Wednesday, October 26, 2005

one of those days

I'm glad the Sox had a nice morning. Mine was "one of those." Caused me to reflect on the difference in vocabulary we use when we encounter an inexplicable confluence of good things as opposed to the terminology that comes to mind when one has an unaccountable series of tiny setbacks. Thankfully, there was nothing seriously wrong, just a stream of little things. Which I hope has now ended. I would list them, but you'd laugh at me.
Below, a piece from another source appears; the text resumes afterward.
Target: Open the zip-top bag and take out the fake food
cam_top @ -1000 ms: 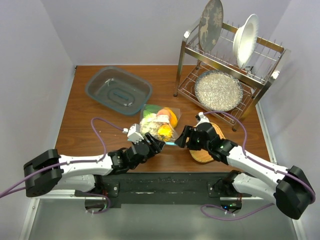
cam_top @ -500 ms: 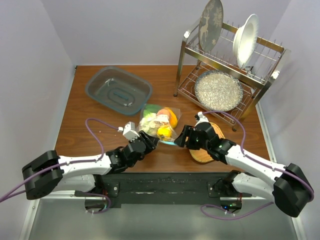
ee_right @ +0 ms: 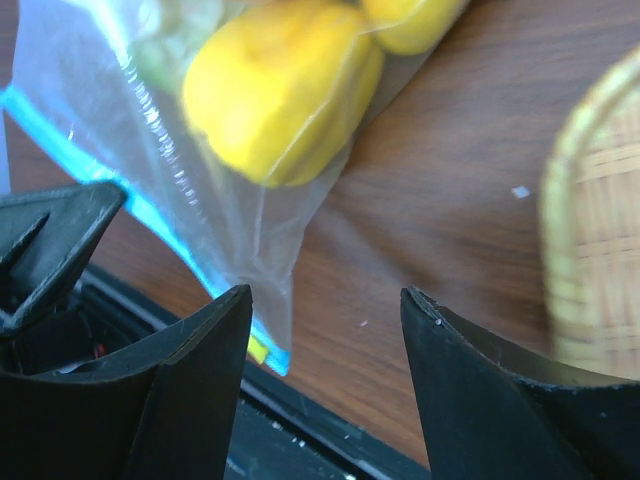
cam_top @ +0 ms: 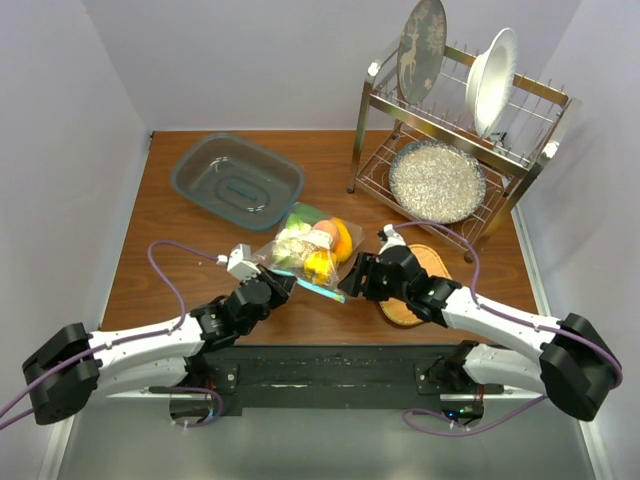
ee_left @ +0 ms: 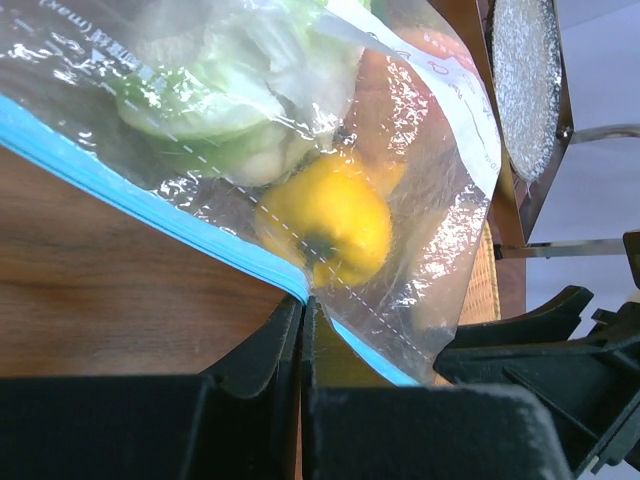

Indulge me for just one of them. Our new mini-van is a Ford. It drives like a dream, gets great mileage, maneuvers very easily. But it has those fancy-schmancy theft-preventing keys that out of the blue fail to function. I thought that if I was able to start the car in the garage at home, I'd be set for the day. The car would "know" my key and respect it. Well and good until around noon. I had finally gotten to my doctor's appointment in Chinatown, and having to move the car only once when I found an available parking spot (amazing!), because the meter malfunctioned as soon as it met my quarter (par for the day), I parked, paid out a second quarter (spilling all my additional coins into my backpack in the process) and made it to the office before they closed for lunch. Thirty minutes late for my appointment. OH, but I was only going to tell you ONE of the day's odd setbacks. (Believe me, there are some to spare.) Anyway, appointment concluded, I went to the car, unlocked the only door that you can unlock (the driver's side, which makes it risky to parallel park on busy streets) and started the ignition. Well, attempted to. The ignition locked up on me. I looked for the manual, but meanwhile used the cell phone to call home, because Sr. Helen had figured this problem out before. (I thought someone would have to take the "el" to Chinatown and meet me with a key.) But shortly after Sr. Therese answered the phone, the cell phone disconnnected the call and shut itself off! I turned it back on, called home again, and got Sr. Helen who shepherded me through the process, which involved mysterious rites like removing the key from the key ring, setting the parking brake, pressing the regular brake ("once") and then trying the key again. ROAR! It worked!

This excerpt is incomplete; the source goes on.